→ AIM OF THE EXERCISE:
Write out the lines starting at the one that holds "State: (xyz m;" and ending with the final line of the data, exactly and with no others.

◆ ◆ ◆ ◆ ◆ ◆ ◆

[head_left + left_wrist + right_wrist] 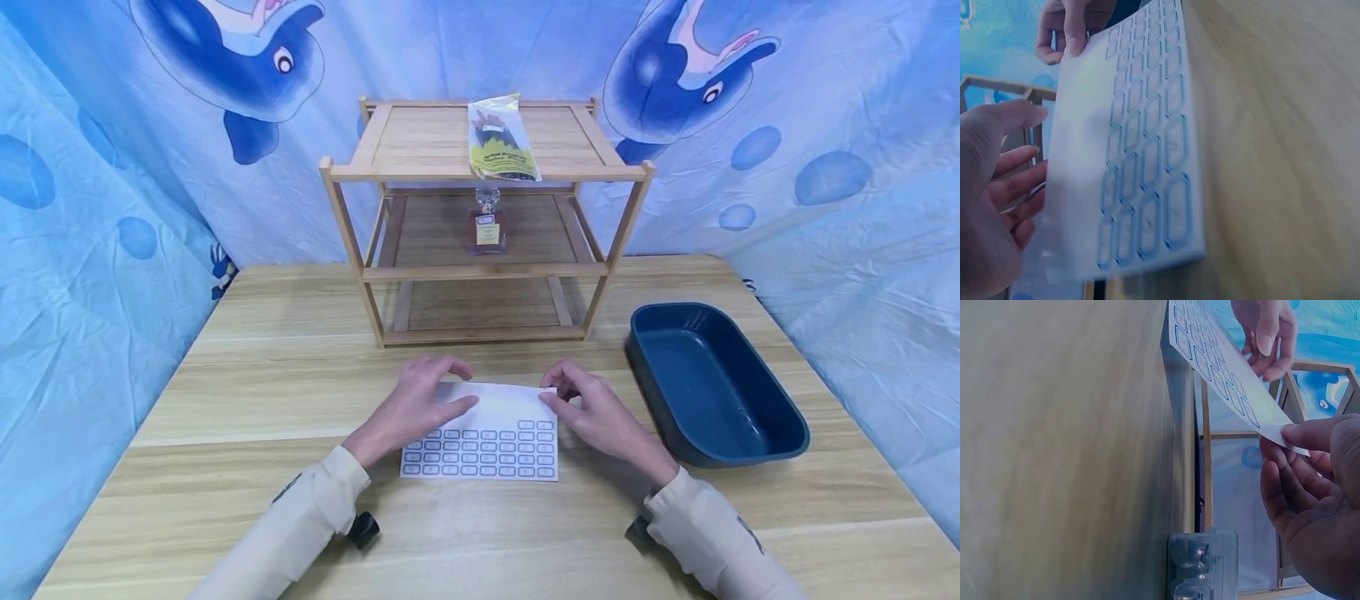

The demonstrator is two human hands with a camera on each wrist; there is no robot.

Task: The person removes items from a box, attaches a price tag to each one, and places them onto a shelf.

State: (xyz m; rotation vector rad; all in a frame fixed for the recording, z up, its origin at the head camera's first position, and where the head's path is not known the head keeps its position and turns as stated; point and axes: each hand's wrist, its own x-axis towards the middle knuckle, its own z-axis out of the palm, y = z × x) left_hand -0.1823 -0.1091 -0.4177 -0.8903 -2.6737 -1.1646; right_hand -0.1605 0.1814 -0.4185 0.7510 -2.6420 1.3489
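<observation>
A white sheet of sticker labels [491,408], printed with rows of blue-outlined boxes, is tilted up above the wooden table in the wrist views. My right hand [596,412] pinches its upper right corner between thumb [1307,434] and fingers. At the sheet's left end is my left hand [416,408], thumb and fingers spread apart. In the left wrist view the thumb [1019,115] stops just short of the sheet's blank edge, and the other fingers [1019,194] lie loosely curved beside it.
A three-tier wooden rack [487,271] stands behind the hands. It bears a yellow-and-clear packet [501,142] on top and a perfume bottle [487,225] below. A dark blue basin [712,383] sits right of my right hand. A see-through box [1204,565] shows low in the right wrist view.
</observation>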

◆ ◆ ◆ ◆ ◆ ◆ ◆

→ EXPECTED OUTPUT:
State: (xyz m; rotation vector rad; all in a frame fixed for the recording, z up, its origin at the head camera's first position, and where the head's path is not known the head keeps its position and turns as stated; point and axes: each hand's wrist, its own x-axis towards the middle knuckle, its own z-axis out of the palm, y = z × x) left_hand -0.1823 -0.1091 -0.4177 -0.8903 -2.6737 -1.1646; right_hand -0.1605 0.1814 -0.4185 0.7510 -2.6420 1.3489
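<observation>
A white sheet of sticker labels [491,408], printed with rows of blue-outlined boxes, is tilted up above the wooden table in the wrist views. My right hand [596,412] pinches its upper right corner between thumb [1307,434] and fingers. At the sheet's left end is my left hand [416,408], thumb and fingers spread apart. In the left wrist view the thumb [1019,115] stops just short of the sheet's blank edge, and the other fingers [1019,194] lie loosely curved beside it.
A three-tier wooden rack [487,271] stands behind the hands. It bears a yellow-and-clear packet [501,142] on top and a perfume bottle [487,225] below. A dark blue basin [712,383] sits right of my right hand. A see-through box [1204,565] shows low in the right wrist view.
</observation>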

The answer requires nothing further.